• THE PROBLEM
What lines below mention the word "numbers"? Copy each one.

• SUPPLIED DATA
+++
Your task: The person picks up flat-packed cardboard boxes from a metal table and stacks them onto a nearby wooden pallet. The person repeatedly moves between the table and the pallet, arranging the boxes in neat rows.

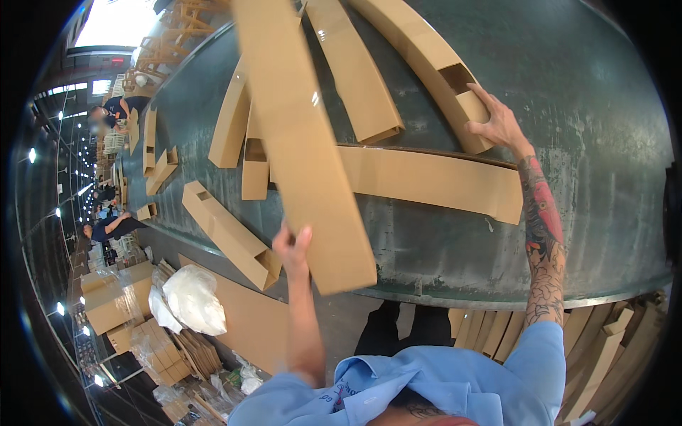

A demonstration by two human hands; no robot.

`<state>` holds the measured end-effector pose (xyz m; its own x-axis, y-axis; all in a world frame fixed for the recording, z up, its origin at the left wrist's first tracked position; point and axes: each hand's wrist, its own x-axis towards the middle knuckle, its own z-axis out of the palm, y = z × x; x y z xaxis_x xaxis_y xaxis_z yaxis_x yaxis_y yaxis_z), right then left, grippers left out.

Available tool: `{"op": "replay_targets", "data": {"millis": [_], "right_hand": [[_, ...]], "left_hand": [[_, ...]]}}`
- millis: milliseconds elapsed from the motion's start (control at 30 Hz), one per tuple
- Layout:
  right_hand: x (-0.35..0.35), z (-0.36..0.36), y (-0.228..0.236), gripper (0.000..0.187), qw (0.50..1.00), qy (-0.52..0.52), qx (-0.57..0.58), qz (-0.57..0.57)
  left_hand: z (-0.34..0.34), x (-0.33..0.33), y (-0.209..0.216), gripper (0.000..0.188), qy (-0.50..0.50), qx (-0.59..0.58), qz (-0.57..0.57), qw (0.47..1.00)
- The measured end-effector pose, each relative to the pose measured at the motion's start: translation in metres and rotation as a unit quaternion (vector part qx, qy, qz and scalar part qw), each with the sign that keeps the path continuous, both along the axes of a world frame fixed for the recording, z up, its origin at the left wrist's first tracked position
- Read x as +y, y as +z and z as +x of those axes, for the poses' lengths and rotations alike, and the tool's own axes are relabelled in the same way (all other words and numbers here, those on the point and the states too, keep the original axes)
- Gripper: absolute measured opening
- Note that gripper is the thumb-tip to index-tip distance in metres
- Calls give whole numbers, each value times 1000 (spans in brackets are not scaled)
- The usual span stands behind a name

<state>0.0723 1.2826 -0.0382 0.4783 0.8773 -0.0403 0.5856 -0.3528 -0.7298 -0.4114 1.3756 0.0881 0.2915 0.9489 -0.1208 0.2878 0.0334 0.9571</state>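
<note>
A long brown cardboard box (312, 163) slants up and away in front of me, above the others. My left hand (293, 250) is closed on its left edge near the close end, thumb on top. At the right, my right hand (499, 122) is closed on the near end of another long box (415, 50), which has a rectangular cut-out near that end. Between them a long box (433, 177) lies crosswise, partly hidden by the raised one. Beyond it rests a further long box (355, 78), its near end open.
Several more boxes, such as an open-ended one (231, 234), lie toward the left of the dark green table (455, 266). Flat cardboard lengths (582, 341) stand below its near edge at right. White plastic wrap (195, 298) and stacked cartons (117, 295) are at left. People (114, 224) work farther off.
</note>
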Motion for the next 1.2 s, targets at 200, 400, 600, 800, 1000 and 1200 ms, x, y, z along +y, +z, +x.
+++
• RESULT OF THIS EXERCISE
- Read x as +y, y as +z and z as +x of those axes, for the poses' lengths and rotations alike, and the tool's own axes are relabelled in the same way (all other words and numbers here, those on the point and the states too, keep the original axes)
- Calls give whole numbers, each value times 1000 (spans in brackets are not scaled)

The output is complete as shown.